A literatura e a memória também emocionaram o público no Palco Territórios, durante a mesa “Escreviventes”, com a escritora Conceição Evaristo e a autora Eliana Alves Cruz. Conceição revisitou sua infância e homenageou a sabedoria das mulheres de sua família, destacando o afeto, a curiosidade e o acesso à educação como pilares de sua trajetória.

As autoras reafirmaram a escrita como um poderoso instrumento de resistência, identidade e valorização das vivências negras e femininas na literatura brasileira. “As mulheres da minha família, sem sombra de dúvida, foram elas, na sabedoria delas, sem nenhum diploma, que me trouxeram até aquilo que sou”, relembrou Conceição Evaristo.

O poeta e cronista Fabrício Carpinejar atraiu o público com a palestra “Transformação pelo afeto: que ninguém seja invisível ao seu lado”. Carpinejar compartilhou histórias sobre afeto, autoconhecimento e a importância de enxergar o outro.

Ao longo do sábado, a FLIN ofereceu atrações para diversos públicos. O Espaço Nikitinhos recebeu contação de histórias e o encontro dos criadores da série infanto juvenil “As Aventuras de Mike”, Gabriel Dearo e Manu Digilio. A Arena FLIN teve debate sobre colecionismo e acervos literários com João Almino e Antônio Carlos Secchin, além de um painel sobre o acolhimento ao luto.

A Sala Nelson abrigou a palestra do sociólogo Jessé Souza sobre os desafios da reparação histórica e um debate com Fátima Guedes e Teresa Cristina sobre a autoria feminina na música popular brasileira. Painéis sobre representatividade na dramaturgia e diversidade LGBTQIAP+ também mobilizaram os presentes.

A programação noturna foi encerrada com atrações culturais, incluindo encontros de poesia com Igor Pires e Pedro Salomão, debate sobre processos criativos e humor com Marcelo Adnet e Edu Krieger, o tradicional Sarau Corujão da Poesia e a aguardada Batalha do Conhecimento, comandada por MC Marechal e Leall no Palco Lélia Gonzalez, celebrando o hip-hop com rimas focadas em consciência social, política e cultural.

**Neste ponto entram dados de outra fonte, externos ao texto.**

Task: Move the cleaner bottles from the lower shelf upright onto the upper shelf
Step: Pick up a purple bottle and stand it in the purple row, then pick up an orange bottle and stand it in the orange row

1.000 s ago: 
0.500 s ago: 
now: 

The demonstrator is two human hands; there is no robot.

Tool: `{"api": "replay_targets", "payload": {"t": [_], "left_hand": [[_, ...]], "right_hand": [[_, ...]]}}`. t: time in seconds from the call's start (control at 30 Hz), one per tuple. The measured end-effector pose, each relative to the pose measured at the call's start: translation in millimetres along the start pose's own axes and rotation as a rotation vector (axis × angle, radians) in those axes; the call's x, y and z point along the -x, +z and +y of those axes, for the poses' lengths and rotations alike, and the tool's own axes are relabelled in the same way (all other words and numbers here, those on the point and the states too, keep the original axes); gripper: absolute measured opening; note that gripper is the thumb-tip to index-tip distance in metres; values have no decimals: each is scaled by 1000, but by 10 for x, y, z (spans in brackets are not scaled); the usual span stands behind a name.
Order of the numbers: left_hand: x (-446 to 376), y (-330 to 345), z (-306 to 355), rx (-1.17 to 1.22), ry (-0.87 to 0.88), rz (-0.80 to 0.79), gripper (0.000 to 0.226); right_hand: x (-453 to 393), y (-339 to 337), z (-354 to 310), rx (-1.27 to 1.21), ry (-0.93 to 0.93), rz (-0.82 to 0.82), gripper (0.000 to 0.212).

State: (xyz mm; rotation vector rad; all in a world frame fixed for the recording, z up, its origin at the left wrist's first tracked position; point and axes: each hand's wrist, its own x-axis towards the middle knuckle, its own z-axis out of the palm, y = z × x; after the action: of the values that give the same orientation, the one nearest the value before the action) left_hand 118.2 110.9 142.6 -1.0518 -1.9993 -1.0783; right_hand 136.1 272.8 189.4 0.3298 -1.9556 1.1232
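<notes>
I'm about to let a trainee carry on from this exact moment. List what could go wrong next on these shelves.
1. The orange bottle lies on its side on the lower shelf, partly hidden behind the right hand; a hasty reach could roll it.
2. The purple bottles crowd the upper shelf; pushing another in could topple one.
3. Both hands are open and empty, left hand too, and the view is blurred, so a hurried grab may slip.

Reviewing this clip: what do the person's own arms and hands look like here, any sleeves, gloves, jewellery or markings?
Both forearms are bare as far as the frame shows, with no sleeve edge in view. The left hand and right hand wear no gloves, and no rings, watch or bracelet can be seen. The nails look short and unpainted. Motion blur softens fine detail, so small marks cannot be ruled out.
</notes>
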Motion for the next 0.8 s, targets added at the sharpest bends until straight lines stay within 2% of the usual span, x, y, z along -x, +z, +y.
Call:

A FLIN 2026 será encerrada neste domingo (16) com uma grande celebração da literatura e das artes, tendo como destaque a participação da atriz e escritora Fernanda Torres.

Realizada pela Prefeitura de Niterói, por meio da Fundação de Arte de Niterói (FAN), esta edição tem como tema “Territórios das Palavras” e homenageia a antropóloga e ativista Lélia Gonzalez. Toda a programação é gratuita e aberta ao público, consolidando o evento como um dos maiores e mais importantes festivais literários do país, segundo a organização.